- [What to do]: Copy, please, the line with "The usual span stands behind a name" and each line that follows it through the end of the data below, exactly as given and without pictures.

⁂

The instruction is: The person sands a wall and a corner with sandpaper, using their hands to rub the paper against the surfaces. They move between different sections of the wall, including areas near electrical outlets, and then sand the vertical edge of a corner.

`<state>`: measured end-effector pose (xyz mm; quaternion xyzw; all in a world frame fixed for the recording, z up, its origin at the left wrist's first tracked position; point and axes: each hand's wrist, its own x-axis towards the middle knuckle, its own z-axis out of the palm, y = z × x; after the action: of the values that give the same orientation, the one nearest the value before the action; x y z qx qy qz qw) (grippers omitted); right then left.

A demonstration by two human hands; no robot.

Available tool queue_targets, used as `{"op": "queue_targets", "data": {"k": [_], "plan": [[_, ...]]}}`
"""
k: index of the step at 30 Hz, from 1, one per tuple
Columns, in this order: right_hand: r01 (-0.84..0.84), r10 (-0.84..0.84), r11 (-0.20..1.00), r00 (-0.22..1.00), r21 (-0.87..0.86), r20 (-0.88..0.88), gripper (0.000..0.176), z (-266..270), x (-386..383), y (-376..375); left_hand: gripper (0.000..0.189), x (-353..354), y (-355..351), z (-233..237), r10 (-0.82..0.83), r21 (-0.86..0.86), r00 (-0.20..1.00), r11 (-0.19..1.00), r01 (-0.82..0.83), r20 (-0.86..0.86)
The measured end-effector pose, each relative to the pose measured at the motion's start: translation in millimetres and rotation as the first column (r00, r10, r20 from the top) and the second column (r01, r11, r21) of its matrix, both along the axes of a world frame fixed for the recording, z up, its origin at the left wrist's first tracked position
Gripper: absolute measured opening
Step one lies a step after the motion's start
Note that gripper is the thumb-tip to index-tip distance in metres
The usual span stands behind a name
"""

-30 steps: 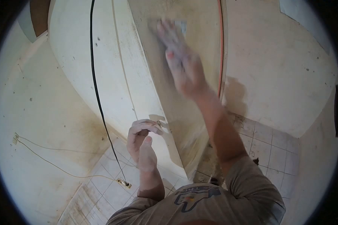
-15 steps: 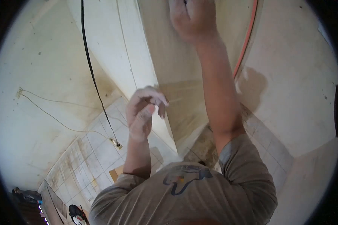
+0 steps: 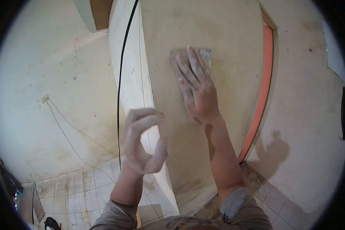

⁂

- [Answer section]:
The usual span stands behind a name
"""

-30 steps: 
-15 steps: 
+0 steps: 

Besides this answer, nothing more is needed.